_Data excerpt:_
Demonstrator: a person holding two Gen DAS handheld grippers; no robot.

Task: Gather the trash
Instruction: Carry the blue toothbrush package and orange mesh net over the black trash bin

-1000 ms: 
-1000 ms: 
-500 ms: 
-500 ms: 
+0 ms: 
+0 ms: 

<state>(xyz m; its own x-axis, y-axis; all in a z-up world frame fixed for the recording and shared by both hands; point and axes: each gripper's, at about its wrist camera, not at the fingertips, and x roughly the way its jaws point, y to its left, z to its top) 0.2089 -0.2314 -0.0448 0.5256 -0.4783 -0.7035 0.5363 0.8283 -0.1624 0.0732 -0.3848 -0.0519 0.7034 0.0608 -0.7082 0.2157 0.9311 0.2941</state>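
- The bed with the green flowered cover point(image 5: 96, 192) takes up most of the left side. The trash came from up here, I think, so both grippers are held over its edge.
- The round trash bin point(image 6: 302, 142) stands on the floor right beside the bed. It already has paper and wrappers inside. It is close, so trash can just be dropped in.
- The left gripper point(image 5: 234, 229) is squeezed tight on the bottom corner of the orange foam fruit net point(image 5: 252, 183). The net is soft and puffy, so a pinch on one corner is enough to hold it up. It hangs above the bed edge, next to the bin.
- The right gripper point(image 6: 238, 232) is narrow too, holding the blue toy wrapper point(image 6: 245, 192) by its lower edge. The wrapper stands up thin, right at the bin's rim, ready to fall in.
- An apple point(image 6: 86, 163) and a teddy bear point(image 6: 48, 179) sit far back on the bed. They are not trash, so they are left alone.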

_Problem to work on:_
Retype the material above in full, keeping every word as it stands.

_Solution below:_
Demonstrator: a person holding two Gen DAS handheld grippers; no robot.

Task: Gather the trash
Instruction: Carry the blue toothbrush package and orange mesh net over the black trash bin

-1000 ms: 
-1000 ms: 
-500 ms: 
-500 ms: 
+0 ms: 
+0 ms: 

<state>(xyz m; its own x-axis, y-axis; all in a z-up world frame fixed for the recording and shared by both hands; point and axes: each gripper's, at about its wrist camera, not at the fingertips, and x roughly the way its jaws point, y to its left, z to its top) 0.2089 -0.2314 -0.0448 0.5256 -0.4783 -0.7035 0.5363 0.8283 -0.1624 0.0732 -0.3848 -0.0519 0.7034 0.0608 -0.7082 0.2157 0.9311 0.2941</state>
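- The bed with the green flowered cover point(image 5: 96, 192) takes up most of the left side. The trash came from up here, I think, so both grippers are held over its edge.
- The round trash bin point(image 6: 302, 142) stands on the floor right beside the bed. It already has paper and wrappers inside. It is close, so trash can just be dropped in.
- The left gripper point(image 5: 234, 229) is squeezed tight on the bottom corner of the orange foam fruit net point(image 5: 252, 183). The net is soft and puffy, so a pinch on one corner is enough to hold it up. It hangs above the bed edge, next to the bin.
- The right gripper point(image 6: 238, 232) is narrow too, holding the blue toy wrapper point(image 6: 245, 192) by its lower edge. The wrapper stands up thin, right at the bin's rim, ready to fall in.
- An apple point(image 6: 86, 163) and a teddy bear point(image 6: 48, 179) sit far back on the bed. They are not trash, so they are left alone.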

Nothing further is required for this exercise.